▶ _Activity_
Find each line below that includes "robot", then copy it.

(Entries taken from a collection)

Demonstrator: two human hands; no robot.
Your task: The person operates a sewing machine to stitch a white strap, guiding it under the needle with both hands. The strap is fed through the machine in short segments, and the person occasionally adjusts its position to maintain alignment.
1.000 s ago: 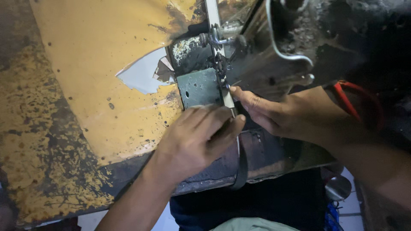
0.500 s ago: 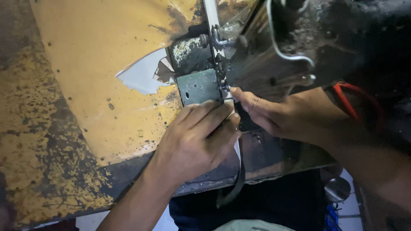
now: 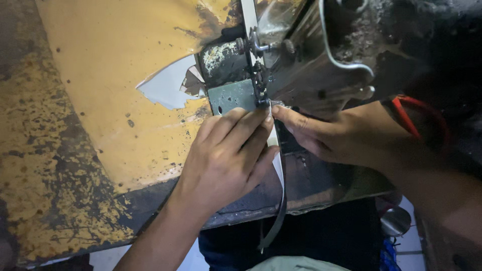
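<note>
Two hands meet at the needle plate (image 3: 232, 96) of the sewing machine (image 3: 321, 60). Your left hand (image 3: 226, 155), just below the plate, presses flat with fingers together on a narrow strap (image 3: 279, 190). It looks thin, limp and light; grip it near the plate. Right of the plate, your right hand (image 3: 331, 138) pinches the strap's edge.

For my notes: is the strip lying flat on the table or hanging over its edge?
Hanging: the strip runs from the fingers over the table edge and dangles.
</note>
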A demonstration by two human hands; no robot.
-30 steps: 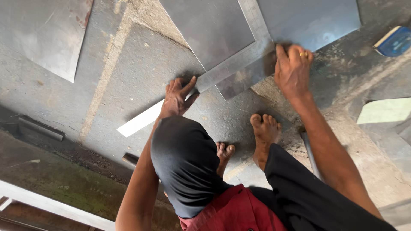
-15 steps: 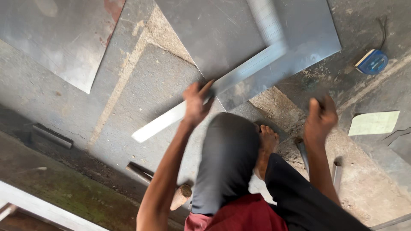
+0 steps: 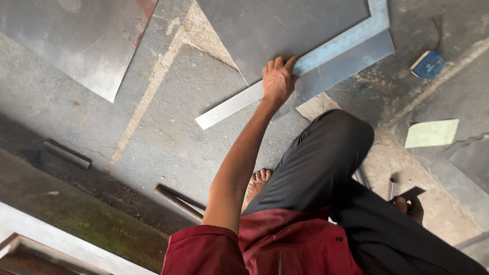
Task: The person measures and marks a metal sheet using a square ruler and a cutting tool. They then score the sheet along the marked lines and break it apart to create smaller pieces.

▶ _Exercise result_
Demonstrator: two human hands; no robot.
A demonstration by two human hands; no robot.

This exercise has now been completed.